Kirk v. Elmer H. Dearth Agency

49 N.E. 413, 171 Ill. 207
CourtIllinois Supreme Court
DecidedDecember 22, 1897
StatusPublished
Cited by11 cases

This text of 49 N.E. 413 (Kirk v. Elmer H. Dearth Agency) is published on Counsel Stack Legal Research, covering Illinois Supreme Court primary law. Counsel Stack provides free access to over 12 million legal documents including statutes, case law, regulations, and constitutions.

Bluebook
Kirk v. Elmer H. Dearth Agency, 49 N.E. 413, 171 Ill. 207 (Ill. 1897).

Opinion

Mr. Justice Magruder

delivered the opinion of the court:

On Saturday, November 30,1895, Michael Doran commenced an attachment suit in the Superior Court of Cook county against the Elmer H. Dearth Agency, a corporation, to recover the sum of $17,708.22. The attachment writ was made returnable to the December term, A. D. 1895, of said court, which began on Monday, December 2, 1895, and was served upon the appellants, composing the firm of James A. Kirk & Co., as garnishees, on the day of its issue. No personal service was had upon the defendant, the Elmer Dearth Agency. Notice was at once given by publication, the first publication being on November 30,1895, the second on December 7,1895, and the third on December 14,1895. On December 9, 1895, a copy of said notice was mailed by the clerk of the court to the defendant. On December 10, 1895, Doran, plaintiff in the attachment suit, filed his declaration in assumpsit. On December 26, 1895, judgment by default for $17,708.22 in favor of Doran was taken against the Elmer H. Dearth Agency, it having failed to appear.

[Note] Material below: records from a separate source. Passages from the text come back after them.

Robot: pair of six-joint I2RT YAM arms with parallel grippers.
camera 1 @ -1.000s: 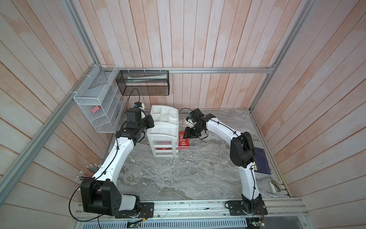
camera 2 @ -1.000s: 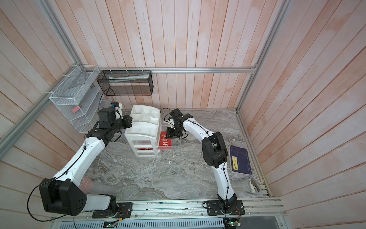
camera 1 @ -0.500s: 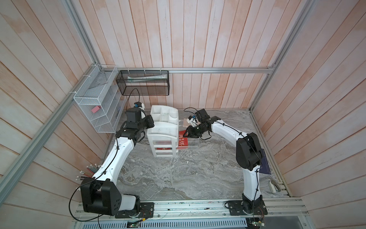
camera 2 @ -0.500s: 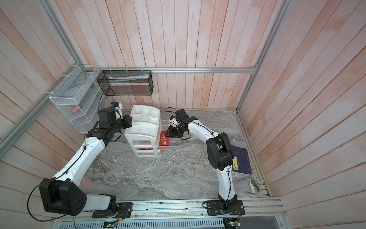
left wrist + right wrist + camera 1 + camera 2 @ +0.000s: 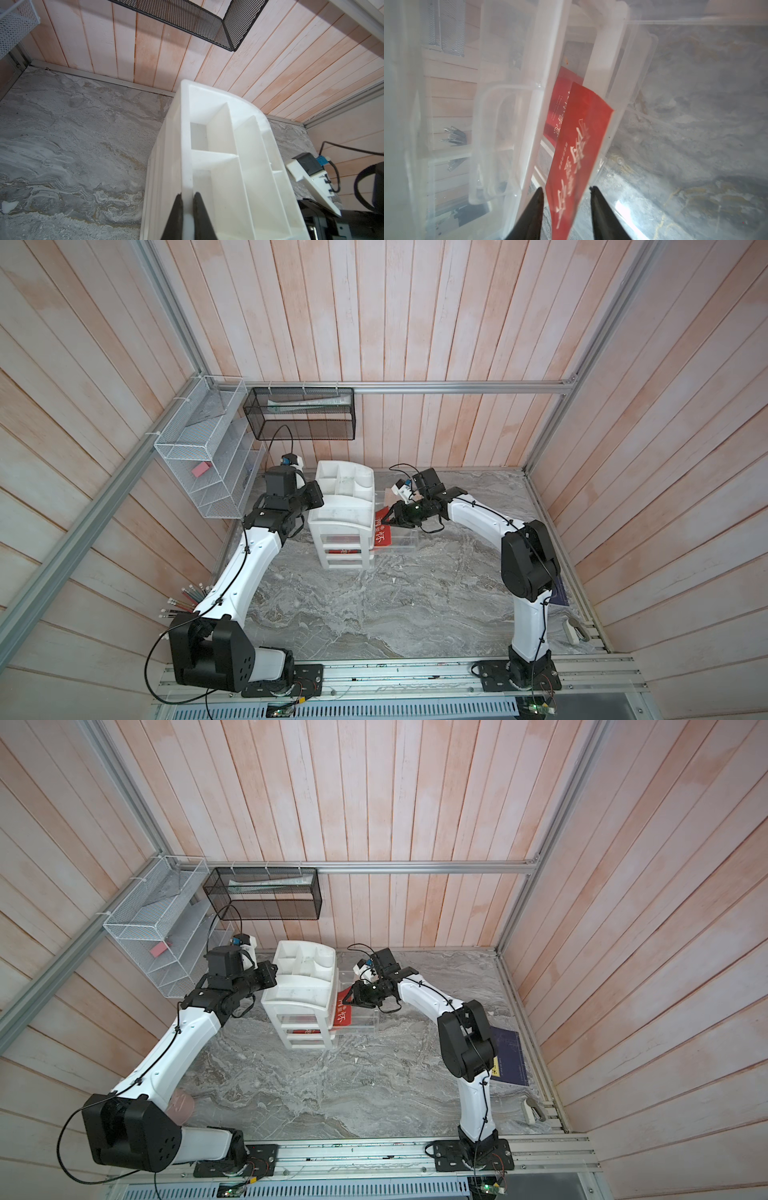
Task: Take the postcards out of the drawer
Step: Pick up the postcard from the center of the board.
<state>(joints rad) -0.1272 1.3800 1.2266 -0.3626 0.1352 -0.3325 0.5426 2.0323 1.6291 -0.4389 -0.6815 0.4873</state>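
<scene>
Wood-plank walls on three sides, grey marbled counter (image 5: 374, 614), white wire rack (image 5: 199, 456) on the left wall, black mesh basket (image 5: 299, 414) on the far wall. White desk organizer (image 5: 345, 506) stands far-centre on the counter, with a clear drawer (image 5: 399, 541) pulled out to its right. Left gripper (image 5: 188, 194) is clamped on the organizer's top rim at its left side, one finger on each side of the wall. Right gripper (image 5: 566, 188) is at the open drawer from the right, fingers (image 5: 600, 207) apart with a red postcard (image 5: 577, 145) running between them. There is a thin gap at one finger and the other is right at the card's edge, so can't tell if it presses. In both top views that red postcard (image 5: 383, 533) (image 5: 344, 1016) sits tilted, with white characters facing up, in the drawer just beside the organizer's right side. Second red postcard (image 5: 556, 110) lies farther in behind it, partly covered, can't tell which level. Navy booklet (image 5: 509, 1056) lies flat at the counter's right edge, well apart from the organizer
</scene>
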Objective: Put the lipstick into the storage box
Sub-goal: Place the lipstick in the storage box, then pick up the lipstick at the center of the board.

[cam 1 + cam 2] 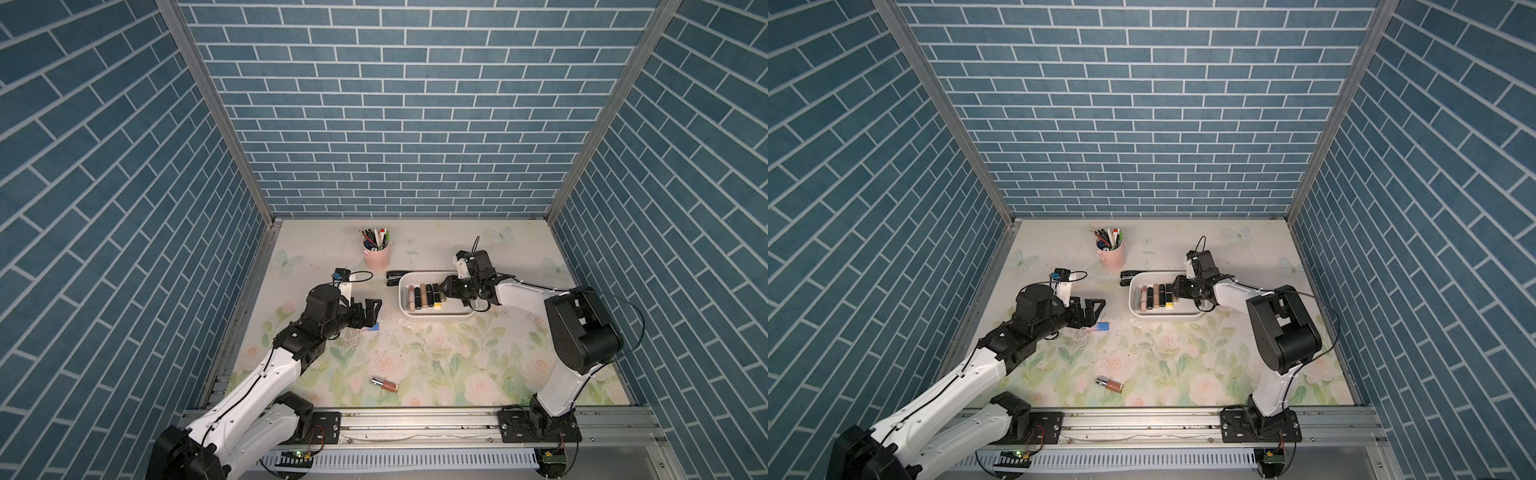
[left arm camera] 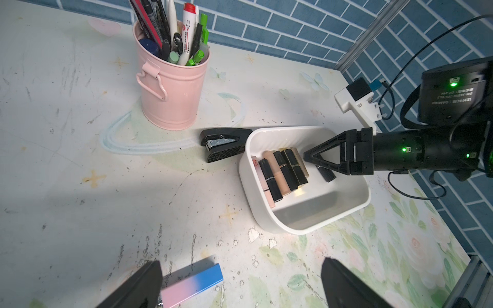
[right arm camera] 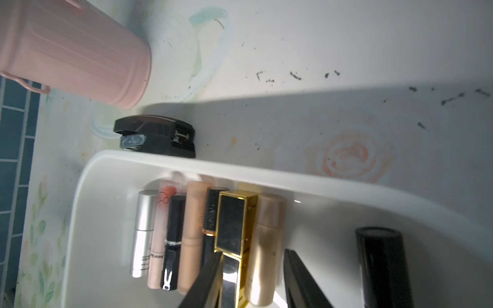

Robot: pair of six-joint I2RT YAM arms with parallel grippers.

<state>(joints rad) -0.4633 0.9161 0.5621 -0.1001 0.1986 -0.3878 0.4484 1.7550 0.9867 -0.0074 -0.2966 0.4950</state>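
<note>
I read the step in hand as the release: my right claw (image 1: 443,296) is down inside the storage box (image 1: 432,316), jaws parted, astride the beige lipstick (image 3: 266,240) at the end of the row. One finger overlaps the gold-and-black lipstick (image 3: 234,221) next to it, and I see no squeeze on either. To finish cleanly I would open a little wider and lift straight up and out of the box. Any sideways drag could roll the neighbours or tip the tube out of line. A black lipstick (image 3: 381,266) lies apart from the row, further into the box's free half and just beside the other finger, so I would not swing that way. My left claw (image 2: 241,266) is spread wide and holds nothing. It hangs well outside the box on the stapler's side, and a pink-and-blue lipstick (image 2: 194,281) lies flat on the table beneath it, nearer one finger than the middle. A brown lipstick (image 1: 385,384) lies well apart from the box, toward the arm bases.
</note>
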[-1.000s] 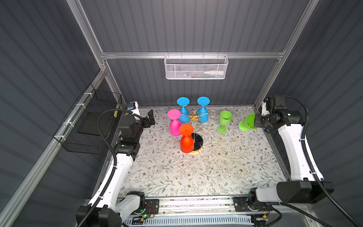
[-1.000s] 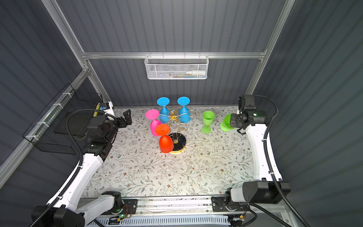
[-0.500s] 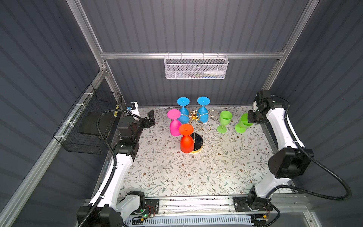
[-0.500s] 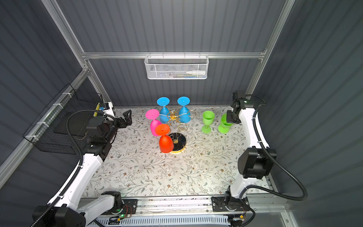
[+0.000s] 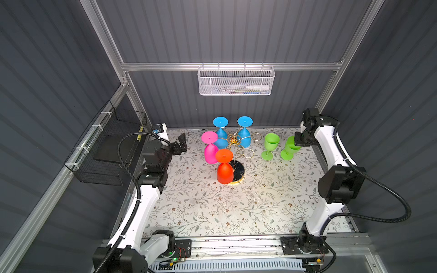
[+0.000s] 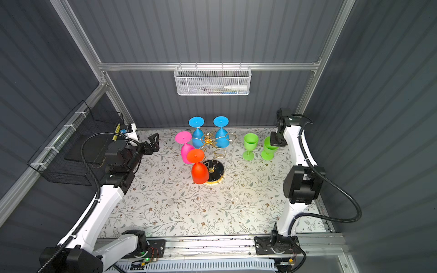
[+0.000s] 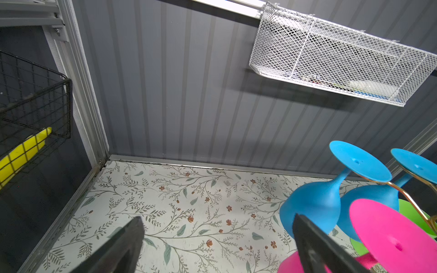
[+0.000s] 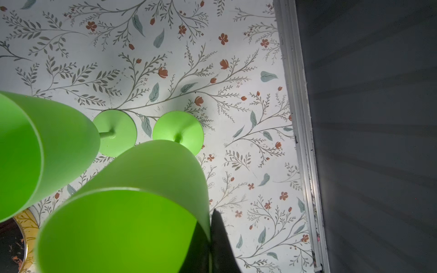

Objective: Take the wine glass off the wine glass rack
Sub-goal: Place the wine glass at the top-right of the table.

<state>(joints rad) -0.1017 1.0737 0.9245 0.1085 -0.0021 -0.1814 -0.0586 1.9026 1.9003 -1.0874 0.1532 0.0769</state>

On January 6, 1896, the appellants as garnishees filed their answer admitting an indebtedness of $7434.53 to the agency, the attachment defendant, less costs and attorneys’ fees, and setting- up the service upon them as garnishees of attachment writs in thirty-one other cases commenced to the January term, 1896. There was a traverse of the answer of appellants by Doran. On June 5, 1896, a trial of the issue presented by said answer and traverse was had before the court without a jury. At the outset of the trial appellants objected to a hearing upon the alleged ground that there was no valid judgment against the attachment debtor, claiming that the judgment by default rendered against the agency on December 26, 1895, was void. Ruling- upon the objection was reserved, and subsequently the court found, that the sum of $8375.42 was due from the apiiellants, as garnishees, to the agency, the attachment debtor. On July 11, 1896, motions for new trial and in arrest of judgment were overruled, and judgment for $8375.42 and costs of suit was rendered against appellants, as garnishees, in favor of the Elmer H. Dearth Agency, for the use of Michael Do-ran, and such other attaching creditors as were entitled to pro rata shares therein. The judgment thus rendered against the garnishees was taken by appeal to the Appellate Court and there affirmed. The present appeal by them is prosecuted from such judgment of affirmance.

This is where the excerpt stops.